Ein Gedi Botanic Garden

Ein Gedi Botanic Garden
Seek the serenity of a Judean Desert sky in Autumn at the Ein Gedi Botanic Garden

Sunday, April 12, 2009

Buses and Burnings in Arad

On the morning before the Passover seder -- after the momentous Blessing of the Sun -- the menfolk of the family stood around the pile of burning embers at the curb in front of our house in Arad.

Men and boys like to do this. They are enthralled with poking flames and watching the sparks fly up in dangerous masses, somehow.

My daughters had already abandoned the fire in which our chametz -- leavened items -- was being extinguished, bored and busy with other things.

But then we heard the roar of an Egged bus come trundling down the street. That made no sense, because we live at the mouth of a cul de sac. Big Green Buses do not come down to the end of our Dead End street. They turn politely at the corner.

Not today. "Hey, come on out here!" my husband bellowed out to me. Obediently (yeah, sure, OF COURSE) I trotted right out there. NOT. "HEY!!! COME OUT HERE!!"

Okay. The bellowing was rude so I went racing out to scold him. Instead I found a bunch of grinning males, with my husband pointing at the fire. A Big Green Bus was roaring off into the distance.

"Paki dropped off his chametz," he said with a huge smile.

Two nights later, on Friday night, my husband returned from synagogue to the Sabbath meal, chuckling and telling me, "I saw Paki tonight."

Turns out that Paki -- an Egged bus driver and esteemed member of the minyan at the nearby synagogue -- had to work the day of the Passover seder, hours before the holiday.

He told my husband that he had known he would not have a chance to fulfill the mitzvah of burning his chametz, thus eliminating that forbidden substance from his existence prior to Passover, so instead he brought it with him on the bus, figuring he would find a fire as he drove through town.

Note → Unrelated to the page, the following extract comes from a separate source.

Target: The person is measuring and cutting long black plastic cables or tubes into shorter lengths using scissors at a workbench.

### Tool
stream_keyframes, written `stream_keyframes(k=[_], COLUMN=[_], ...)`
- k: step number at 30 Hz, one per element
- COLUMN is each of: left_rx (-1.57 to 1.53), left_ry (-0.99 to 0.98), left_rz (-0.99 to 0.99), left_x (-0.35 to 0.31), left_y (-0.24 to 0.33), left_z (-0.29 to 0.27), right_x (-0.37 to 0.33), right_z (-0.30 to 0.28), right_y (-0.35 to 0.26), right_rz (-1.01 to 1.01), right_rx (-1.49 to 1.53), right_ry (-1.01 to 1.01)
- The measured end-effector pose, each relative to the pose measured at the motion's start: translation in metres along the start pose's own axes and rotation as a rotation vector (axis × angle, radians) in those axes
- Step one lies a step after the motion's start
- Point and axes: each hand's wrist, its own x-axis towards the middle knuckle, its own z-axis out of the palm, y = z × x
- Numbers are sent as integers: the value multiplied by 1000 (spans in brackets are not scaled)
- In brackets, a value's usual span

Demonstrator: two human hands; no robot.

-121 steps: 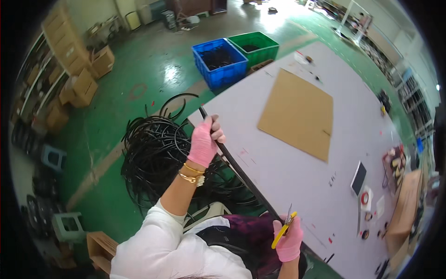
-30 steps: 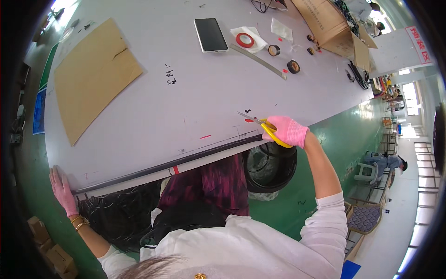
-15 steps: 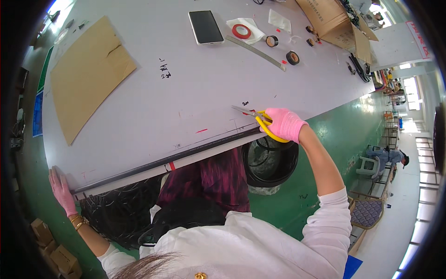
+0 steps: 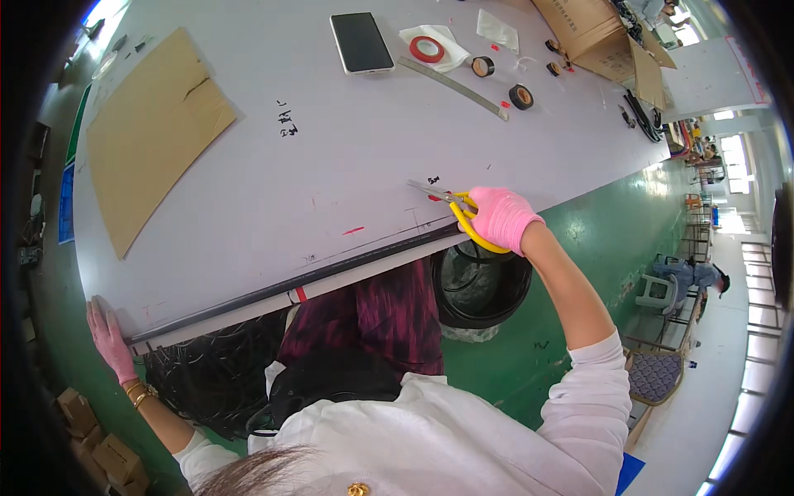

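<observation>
A long black tube (image 4: 331, 269) lies along the near edge of the pale table. In a pink glove, my right hand (image 4: 501, 220) is closed round the yellow-handled scissors (image 4: 466, 217) at the tube's right end. Their blades (image 4: 427, 190) are together or nearly so and point left over the tabletop. Part of the tube's right end is hidden by this hand. My left hand (image 4: 110, 341), also gloved in pink, rests at the table's left corner beside the tube's other end, its fingers stretched out flat.
Cardboard (image 4: 157, 136) lies at the left. Toward the back are a tablet (image 4: 361, 43), a metal ruler (image 4: 455, 87), red tape (image 4: 427, 50), black tape (image 4: 521, 97) and an open carton (image 4: 591, 41). Black bundles (image 4: 215, 376) hang below the near edge; a black bin (image 4: 484, 289) stands right of my legs.
My right hand and the scissors have shifted slightly left and away from me. My left hand stays at the tube's left end.
</observation>
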Motion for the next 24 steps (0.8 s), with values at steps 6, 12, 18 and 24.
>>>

Once he hit the corner of our street, all he did was look toward our house, and he knew his problems were solved, he said. Other people on the bus forwarded their chametz as well, making Paki a sheliach mitzvah (mitzvah messenger) and my husband the Grand Passover Firebrand.

How could you go wrong?

Blessing the Sun at Masada 5769











Nearly two hundred men, women and children made their way to the top of the Judean desert fortress of Masada on Wednesday, April 8, 2009 in the grey light before dawn.

It was the morning preceding the Passover seder, and there was still much to be done before the holiday began.

What could have brought anyone out at that chilly hour?

Only a rare event, such as the Blessing of the Sun, could have inspired such a pilgrimage.

Once in every 28 years, the sun returns to the exact place in time and space in which it was first Created -- and for this event, Jews around the world rise to the occasion with a special blessing.

But this year in particular was special; the unique positioning of the sun at the vernal equinox is not expected to fall on the morning of the Passover seder again for another 500 years, or longer.